• **What is being asked**:
Your job with the data below is to output exactly the lines from the one holding "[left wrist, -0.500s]" down to the one holding "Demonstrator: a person", both included, and no others.

__________________________________________________

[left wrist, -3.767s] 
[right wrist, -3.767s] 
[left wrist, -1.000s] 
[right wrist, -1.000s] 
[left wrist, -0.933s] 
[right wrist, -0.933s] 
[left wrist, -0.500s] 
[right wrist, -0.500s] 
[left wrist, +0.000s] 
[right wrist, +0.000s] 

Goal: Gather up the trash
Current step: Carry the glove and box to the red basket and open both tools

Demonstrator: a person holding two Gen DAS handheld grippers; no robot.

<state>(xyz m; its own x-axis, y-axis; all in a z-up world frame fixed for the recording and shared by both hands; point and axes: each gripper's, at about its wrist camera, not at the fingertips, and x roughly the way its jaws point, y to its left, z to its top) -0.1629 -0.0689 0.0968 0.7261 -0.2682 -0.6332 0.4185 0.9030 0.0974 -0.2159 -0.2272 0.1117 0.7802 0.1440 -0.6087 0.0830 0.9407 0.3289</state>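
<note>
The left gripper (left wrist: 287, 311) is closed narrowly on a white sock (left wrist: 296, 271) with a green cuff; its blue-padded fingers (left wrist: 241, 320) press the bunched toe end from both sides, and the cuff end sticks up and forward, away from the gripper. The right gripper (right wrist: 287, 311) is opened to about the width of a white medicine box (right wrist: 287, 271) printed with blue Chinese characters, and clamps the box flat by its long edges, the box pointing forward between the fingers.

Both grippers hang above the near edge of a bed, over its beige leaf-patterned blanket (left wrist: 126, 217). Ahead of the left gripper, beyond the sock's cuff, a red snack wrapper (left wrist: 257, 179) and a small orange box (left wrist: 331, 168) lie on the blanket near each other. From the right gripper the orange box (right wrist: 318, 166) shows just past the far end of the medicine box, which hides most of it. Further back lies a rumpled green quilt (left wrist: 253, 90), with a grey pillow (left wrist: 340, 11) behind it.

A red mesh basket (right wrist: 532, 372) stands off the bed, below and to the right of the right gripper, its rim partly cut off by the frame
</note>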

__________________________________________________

• **Answer to the problem**:
[left wrist, -0.500s] 
[right wrist, -0.500s] 
[left wrist, +0.000s] 
[right wrist, +0.000s] 

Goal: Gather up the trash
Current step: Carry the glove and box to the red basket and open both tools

Demonstrator: a person holding two Gen DAS handheld grippers; no robot.

The answer requires nothing further.